The actor's most recent film appearance was in “Woman in Gold,” the 2015 American film about the efforts of a Jewish family to recover a painting that the Nazis had confiscated during the Holocaust in Austria. Singer played a restitution witness.
Born in 1926 in Brno, Czechoslovakia, he immigrated to pre-state Israel in 1940. He was a member of the Palmach, the strike force of the Haganah pre-state underground army. After being wounded, Singer joined the Palmach’s popular song and entertainment troupe, the Chizbatron.
Singer was the soloist in the original recording of the iconic Hebrew song “Hare'ut” (“The Friendship”), composed a year after the outbreak of Israel’s War of Independence, commemorating those who fell in battle. Later he was one of the founders of Reviat Moadon Hateatron (The Theater Club Quartet), which was active in the 1950s and '60s.
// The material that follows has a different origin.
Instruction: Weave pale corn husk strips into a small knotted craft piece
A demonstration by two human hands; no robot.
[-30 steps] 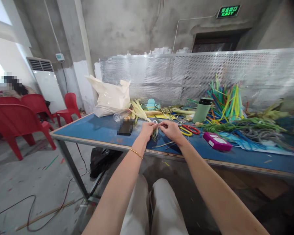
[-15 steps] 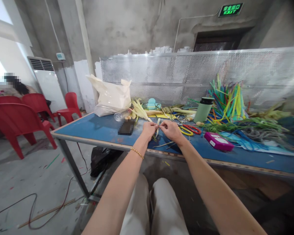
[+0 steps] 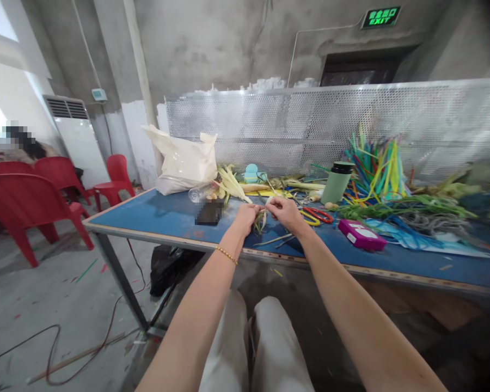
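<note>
My left hand [image 3: 247, 215] is closed, pinching a small bundle of pale green and cream leaf strips [image 3: 262, 222] that look like corn husk. The loose ends hang below the fingertips, just above the table's front edge. Close beside it, my right hand [image 3: 286, 212] pinches with thumb and forefinger at the top of the same strips; the exact spot is too small to make out. Behind the hands lies a larger pale yellow husk [image 3: 233, 186]. Scissors with red and yellow handles [image 3: 320, 215] rest right of my right hand, and thin cut strips [image 3: 274, 239] lie beneath it.
The blue table [image 3: 122, 212] holds a cream plastic bag [image 3: 188, 160], a blurred dark object [image 3: 209, 212], a green bottle [image 3: 337, 184], a purple box [image 3: 361, 235], colourful strips [image 3: 381, 169] and green strands [image 3: 396, 211]. A perforated metal panel [image 3: 269, 125] stands behind. Red chairs [image 3: 32, 207] are left.
The upright pale strip between the fingers is now folded down into the bundle. My right fingertips have shifted slightly, while both hands stay close together. The view has moved a little.
</note>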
He played a number of roles on stage, notably in productions mounted by Habima, Israel’s national theater, as well as at the Cameri Theater. He portrayed Captain Hook in a local production of “Peter Pan,” and after appearing in “Man of La Mancha” in Israel, he was invited to play the role of Don Quixote in the musical on Broadway. He returned to Israel in 1977 and joined the Be’er Sheva Theater. Thus, in his lifetime, Singer performed in most of the repertory and private theaters in the country.
His appearances in Israeli films in the 1960s and '70s included “I Like Mike” (1961), “The Blaumilch Canal” (1969), “My Mother the General” (1979) and “The Flying Camel” (1994).
Among other roles, Singer will be particularly remembered for his appearance in the 1970s' television series “Delet Haksamim,” in which he played a magician.
In 1983, Singer decided to leave Israel after losing his job at Habima. He moved to Vienna, and went on to appear both on stage and in films made in Austria and Germany. Nine years ago, Habima marked Singer’s 80th birthday with an event in his honor.
“Gideon was one of the giant artists that we’ve had here among those who were the foundation of our entire theater culture,” actress and singer Shulamit Aharon, who acted with him, noted in eulogizing Singer. “He was an amazing actor, singer and comic on an international level. He had the sense of humor and timing of a comic giant.”
For his part, Yossi Yizraeli, who directed productions at Habima in which
Singer performed, noted that the actor had been “a youth idol” early in his career. In comments to Haaretz, Yizraeli added, however: “It’s a shame that Israeli theater didn’t respect his old age.”